Go through the data from its first line and retype each line, stopping once the line containing "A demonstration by" has been retyped.
-.-.-
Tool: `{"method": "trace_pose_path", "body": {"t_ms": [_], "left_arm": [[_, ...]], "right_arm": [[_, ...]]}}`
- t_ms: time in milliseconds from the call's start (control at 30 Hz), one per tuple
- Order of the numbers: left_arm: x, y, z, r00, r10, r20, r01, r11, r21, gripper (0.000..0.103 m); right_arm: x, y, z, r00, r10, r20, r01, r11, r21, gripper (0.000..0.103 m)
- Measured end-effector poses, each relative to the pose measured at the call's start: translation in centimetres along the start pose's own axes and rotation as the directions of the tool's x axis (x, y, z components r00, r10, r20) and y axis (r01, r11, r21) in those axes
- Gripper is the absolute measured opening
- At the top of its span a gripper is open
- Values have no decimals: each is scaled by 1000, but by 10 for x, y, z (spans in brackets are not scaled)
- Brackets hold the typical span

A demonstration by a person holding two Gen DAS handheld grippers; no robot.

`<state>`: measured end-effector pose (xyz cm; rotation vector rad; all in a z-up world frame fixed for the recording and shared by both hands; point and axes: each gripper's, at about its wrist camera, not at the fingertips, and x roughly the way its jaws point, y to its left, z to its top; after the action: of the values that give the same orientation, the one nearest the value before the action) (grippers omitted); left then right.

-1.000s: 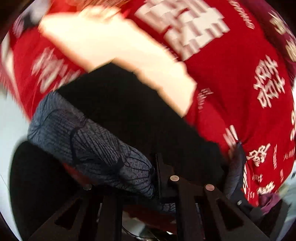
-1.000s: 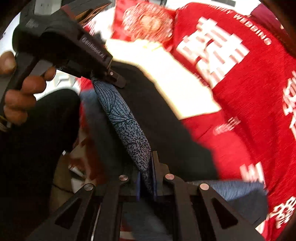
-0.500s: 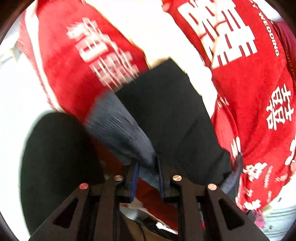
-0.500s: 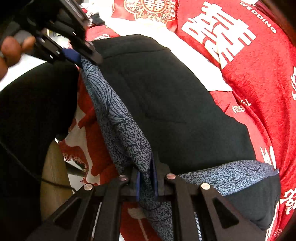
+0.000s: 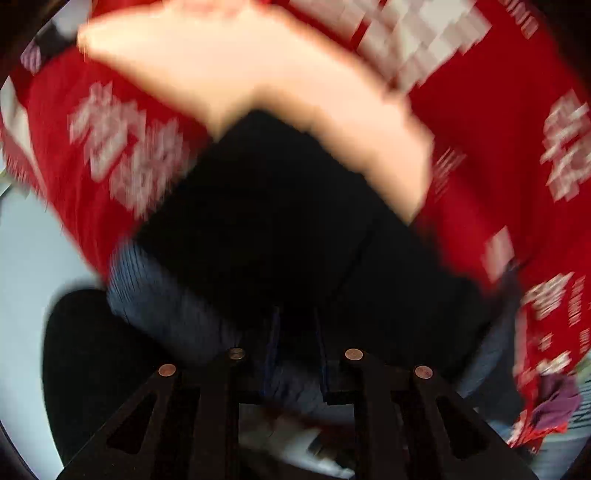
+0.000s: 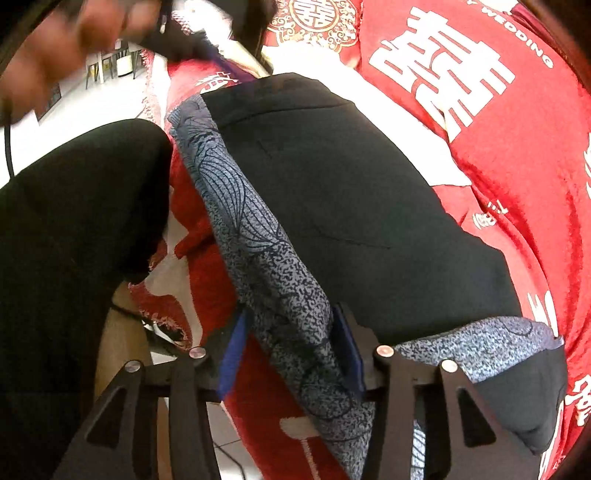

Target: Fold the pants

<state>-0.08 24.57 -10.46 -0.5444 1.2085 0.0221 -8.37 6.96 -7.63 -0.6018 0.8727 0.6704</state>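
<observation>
The black pants [image 6: 351, 206] lie folded on the red cloth, with a blue-grey patterned waistband [image 6: 258, 236] along the near edge. My right gripper [image 6: 291, 354] stands open, its blue pads either side of the waistband without pinching it. In the blurred left wrist view the pants [image 5: 280, 221] fill the middle and the waistband [image 5: 166, 306] runs at lower left. My left gripper [image 5: 295, 350] is open, jaws apart over the pants' near edge. The left gripper's body and the hand holding it show blurred at top left in the right wrist view [image 6: 177, 33].
A red cloth with white characters [image 6: 517, 129] covers the surface; its fringed edge [image 6: 159, 306] hangs at the near side. A person's black-clad leg [image 6: 74, 240] is at the left. White floor [image 6: 92, 103] lies beyond. A pale band [image 5: 295, 92] crosses the cloth.
Both grippers have opened and let go of the waistband. The left gripper has pulled up and away to the top left in the right wrist view. The waistband has settled on the pants' edge.
</observation>
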Motion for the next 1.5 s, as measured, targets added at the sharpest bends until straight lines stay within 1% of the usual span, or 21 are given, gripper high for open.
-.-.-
→ Problem solution:
Tool: `{"method": "trace_pose_path", "body": {"t_ms": [_], "left_arm": [[_, ...]], "right_arm": [[_, ...]]}}`
- t_ms: time in milliseconds from the call's start (control at 30 Hz), one per tuple
- Order of the numbers: left_arm: x, y, z, r00, r10, r20, r01, r11, r21, gripper (0.000..0.103 m); right_arm: x, y, z, r00, r10, r20, r01, r11, r21, gripper (0.000..0.103 m)
- Measured end-effector poses, each relative to the pose measured at the call's start: translation in centimetres along the start pose's own axes and rotation as the directions of the tool's x axis (x, y, z components r00, r10, r20) and y axis (r01, r11, r21) in those axes
- Gripper is the absolute measured opening
- At the top of its span a gripper is open
- Values have no decimals: each is scaled by 1000, but by 10 for x, y, z (spans in brackets are not scaled)
- Brackets hold the typical span

A demonstration by a person holding two Gen DAS handheld grippers; no robot.

The exercise has been fully completed.